Solo un paio di giorni fa gli Stati Uniti commemoravano l’11° anniversario degli attacchi dell’11 settembre, mentre noi sui social network giocavamo a ricordare (come ogni anno dal 2002 ad oggi durante quel giorno) dove eravamo in quei momenti, cosa stavamo facendo. E intanto Obama affermava che “Le vittime dell’11 settembre rimarranno sempre nei nostri cuori perché il loro sacrificio ci ha aiutato a far sorgere una America piu’ forte, colpendo duramente Al Qaeda attraverso l’uccisione di Bin Laden e creando cosi’ un mondo piu’ sicuro”.
Poi, a nemmeno un giorno da quelle commemorazioni e da quelle dichiarazioni, l’America si è scoperta ancora sotto attacco. Nuovamente colpita, proprio quando i ricordi di undici anni prima venivano riportati in superficie e la cicatrice per un po’ è tornata a fare più male. E proprio quando, dopo un giorno di stop, la campagna elettorale si era rimessa in moto Obama si è visto costretto ad alzare l’allerta in tutte le sedi diplomatiche americane, richiamando alla memoria quello stato di tensione e minaccia a cui l’era Bush ci aveva abituati. Ma, probabilmente, e più importante, è l’essere chiamato a spiegare alla nazione di cui è capo il “perché“.

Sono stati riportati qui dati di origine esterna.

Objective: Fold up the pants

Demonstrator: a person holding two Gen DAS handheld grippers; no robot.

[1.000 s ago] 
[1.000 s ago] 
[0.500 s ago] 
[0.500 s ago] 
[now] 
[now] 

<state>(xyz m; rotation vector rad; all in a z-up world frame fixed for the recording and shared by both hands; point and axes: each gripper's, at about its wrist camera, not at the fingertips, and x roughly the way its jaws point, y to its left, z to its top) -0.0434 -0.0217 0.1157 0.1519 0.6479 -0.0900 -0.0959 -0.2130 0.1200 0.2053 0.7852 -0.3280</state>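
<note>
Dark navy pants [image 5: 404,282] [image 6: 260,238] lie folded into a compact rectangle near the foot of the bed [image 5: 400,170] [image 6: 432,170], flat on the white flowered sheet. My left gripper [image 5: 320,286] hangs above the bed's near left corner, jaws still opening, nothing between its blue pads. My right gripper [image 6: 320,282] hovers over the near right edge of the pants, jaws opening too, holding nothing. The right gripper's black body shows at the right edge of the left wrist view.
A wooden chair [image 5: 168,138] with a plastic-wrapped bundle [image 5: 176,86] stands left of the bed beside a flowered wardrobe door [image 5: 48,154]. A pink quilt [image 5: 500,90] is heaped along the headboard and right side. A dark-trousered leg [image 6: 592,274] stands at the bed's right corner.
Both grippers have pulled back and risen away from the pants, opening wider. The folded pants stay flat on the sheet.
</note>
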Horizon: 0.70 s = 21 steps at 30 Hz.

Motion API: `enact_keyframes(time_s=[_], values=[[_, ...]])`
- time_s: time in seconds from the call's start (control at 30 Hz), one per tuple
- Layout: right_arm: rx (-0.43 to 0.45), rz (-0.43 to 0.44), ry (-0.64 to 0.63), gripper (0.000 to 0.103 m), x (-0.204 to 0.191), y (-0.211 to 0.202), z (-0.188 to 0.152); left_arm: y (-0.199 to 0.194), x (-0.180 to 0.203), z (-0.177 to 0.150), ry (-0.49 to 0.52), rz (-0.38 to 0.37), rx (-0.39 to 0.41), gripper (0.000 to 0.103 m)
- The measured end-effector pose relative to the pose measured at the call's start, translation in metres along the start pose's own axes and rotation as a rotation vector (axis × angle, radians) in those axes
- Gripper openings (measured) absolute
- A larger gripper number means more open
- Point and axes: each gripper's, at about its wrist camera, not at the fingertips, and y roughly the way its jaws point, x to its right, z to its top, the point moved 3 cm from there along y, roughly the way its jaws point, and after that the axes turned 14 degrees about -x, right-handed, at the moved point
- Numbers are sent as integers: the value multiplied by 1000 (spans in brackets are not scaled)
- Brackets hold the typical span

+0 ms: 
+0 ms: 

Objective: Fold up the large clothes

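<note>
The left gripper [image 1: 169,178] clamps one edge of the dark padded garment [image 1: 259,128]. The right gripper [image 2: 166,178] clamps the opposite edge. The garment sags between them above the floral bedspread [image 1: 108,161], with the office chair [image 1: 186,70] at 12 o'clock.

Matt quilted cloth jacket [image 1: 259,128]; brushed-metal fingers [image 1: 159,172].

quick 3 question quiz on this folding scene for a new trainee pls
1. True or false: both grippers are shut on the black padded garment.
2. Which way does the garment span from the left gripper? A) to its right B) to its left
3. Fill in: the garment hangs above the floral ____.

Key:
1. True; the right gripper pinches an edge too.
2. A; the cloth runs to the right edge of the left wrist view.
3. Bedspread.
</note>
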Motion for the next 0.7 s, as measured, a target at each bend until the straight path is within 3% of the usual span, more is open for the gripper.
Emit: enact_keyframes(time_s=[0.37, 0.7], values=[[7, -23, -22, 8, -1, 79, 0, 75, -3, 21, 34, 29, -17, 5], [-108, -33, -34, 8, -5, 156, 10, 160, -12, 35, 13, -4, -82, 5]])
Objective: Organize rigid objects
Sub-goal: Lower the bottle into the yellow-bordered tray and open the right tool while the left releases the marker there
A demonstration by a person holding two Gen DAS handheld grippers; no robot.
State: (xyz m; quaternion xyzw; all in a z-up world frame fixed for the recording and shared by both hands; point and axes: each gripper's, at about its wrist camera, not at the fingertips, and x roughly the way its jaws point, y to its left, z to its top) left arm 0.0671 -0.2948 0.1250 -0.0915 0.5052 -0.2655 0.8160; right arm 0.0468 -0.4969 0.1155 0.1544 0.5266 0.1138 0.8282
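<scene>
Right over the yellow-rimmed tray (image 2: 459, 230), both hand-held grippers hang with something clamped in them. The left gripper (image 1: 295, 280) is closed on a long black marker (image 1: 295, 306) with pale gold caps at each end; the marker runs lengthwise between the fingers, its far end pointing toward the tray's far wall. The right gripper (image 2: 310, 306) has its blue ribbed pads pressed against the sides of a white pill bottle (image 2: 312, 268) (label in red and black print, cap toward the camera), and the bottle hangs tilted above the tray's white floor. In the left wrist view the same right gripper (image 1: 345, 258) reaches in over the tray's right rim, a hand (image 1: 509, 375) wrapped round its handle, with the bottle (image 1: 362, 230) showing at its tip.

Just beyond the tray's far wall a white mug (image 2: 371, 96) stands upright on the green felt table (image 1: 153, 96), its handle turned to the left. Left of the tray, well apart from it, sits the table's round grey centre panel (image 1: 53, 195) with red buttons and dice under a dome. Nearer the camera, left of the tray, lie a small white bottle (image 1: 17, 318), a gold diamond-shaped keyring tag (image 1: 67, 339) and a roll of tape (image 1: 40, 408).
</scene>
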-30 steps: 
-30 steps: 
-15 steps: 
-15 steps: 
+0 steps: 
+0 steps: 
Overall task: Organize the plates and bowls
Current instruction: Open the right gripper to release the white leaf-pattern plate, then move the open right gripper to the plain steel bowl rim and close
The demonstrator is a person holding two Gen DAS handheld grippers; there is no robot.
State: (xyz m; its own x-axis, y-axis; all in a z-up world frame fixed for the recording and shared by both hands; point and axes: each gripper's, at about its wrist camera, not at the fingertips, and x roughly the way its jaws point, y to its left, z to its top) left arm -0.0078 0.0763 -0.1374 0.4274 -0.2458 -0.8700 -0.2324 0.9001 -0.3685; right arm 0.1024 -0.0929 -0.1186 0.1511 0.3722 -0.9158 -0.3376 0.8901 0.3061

Perché solo l’altro giorno lui e l’America si facevano forza nel pensare ad un paese, ad un mondo più sicuro senza Bin Laden grazie al sacrificio dei tremila morti degli attentati (senza contare il numero di perdite conseguenti alla guerra al terrore) e invece ora, di colpo, tutto ripiomba nell’incertezza con la sensazione che lo sforzo sia stato vano?
Forse perché la visione è un po’ troppo americocentrica. Certo, gli Stati Uniti sono più sicuri oggi, e pure l’Europa (dopo Londra e Madrid) sotto il fronte del terrorismo è rimasta tranquilla. Ma Europa e Stati Uniti non sono il Mondo. Sono una parte di esso.